Tackling unemployment through training in tourism
South Africa may have one of the worst unemployment rates in the world, but the tourism industry might just be the light in the dark for those affected. The sector contributes significantly to employment, supporting one in 10 jobs worldwide and one in 22 locally - representing 4,5% of the total workforce.
With South Africa being a top tourist destination, we need to be giving more people opportunities to enter this job-generating industry by equipping them with relevant skills.
This, according to Sigal Geva, Group Human Capital & Social Responsibility Manager at Premier Hotels & Resorts and Managing Director of Academic College - South Africa.
She continues: “We believe that investing in training and development is a guarantee for future success. Recently, we launched our Management Development Programme aimed at enabling unemployed candidates from within local communities surrounding each of our properties to become employable through education.
"Candidates with a grade 12 or equivalent qualification and who show leadership ability, along with stress tolerance, use of initiative and sound decision-making, communication and interpersonal skills, are selected to take part.
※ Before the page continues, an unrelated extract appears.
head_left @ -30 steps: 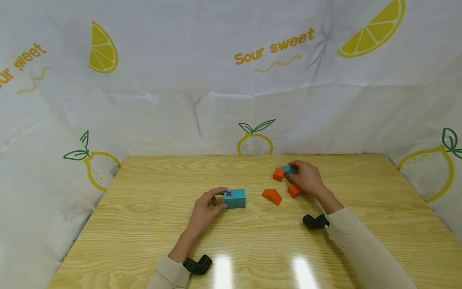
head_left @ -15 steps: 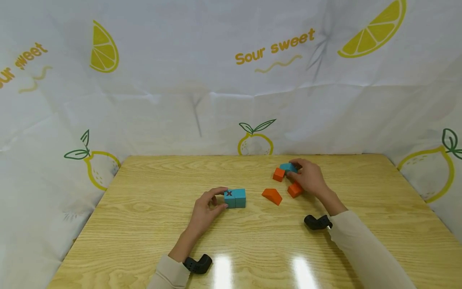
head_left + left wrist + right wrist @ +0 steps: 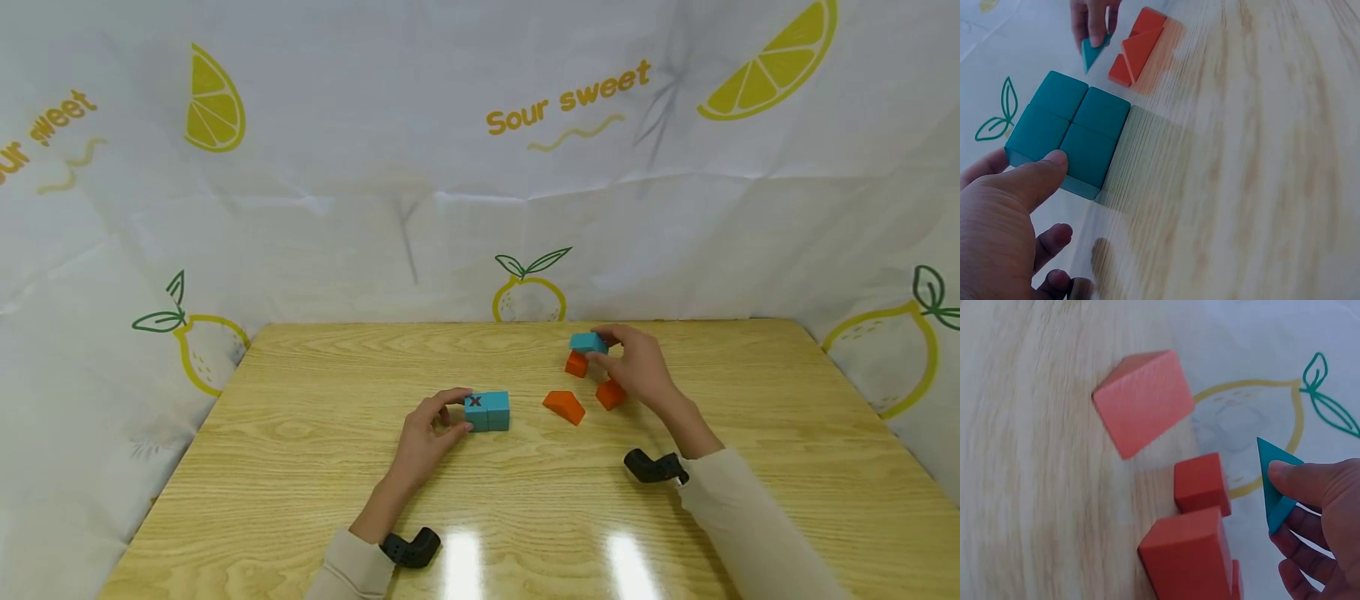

The programme comprises both theoretical and hands-on accelerated training in all areas of hotel management to provide participants with the foundation for a career in the hospitality industry. I guess you can say it’s our way of paying it forward.”
Geva believes that the country’s unemployment crisis, particularly amongst the youth, can be attributed to a failure by the education system to adequately prepare young people for the world of work, coupled with a lack of work experience. “Learnerships, however, help to tackle both.”
Learnerships incorporate theoretical and practical training which enable learners to obtain a nationally-recognised qualification, gain workplace experience and develop skills relevant to their chosen industry.
Through Academic College - South Africa, learners obtain classroom training in areas such as Accommodation Services, Hospitality Reception, Food and Beverage Services and Professional Cookery, and are able to put what they have learnt into practice at all Premier Hotels & Resorts’ properties nationwide. They also receive a monthly stipend for the duration of their training.
“A large number of learners who have successfully completed their studies go on to become employed by the Premier Hotels & Resorts group,” adds Geva.
She concludes: “As members of the tourism sector, we have an obligation to help combat the unemployment crisis by enabling South Africans to gain the skills and experience they need to be part of the working world.”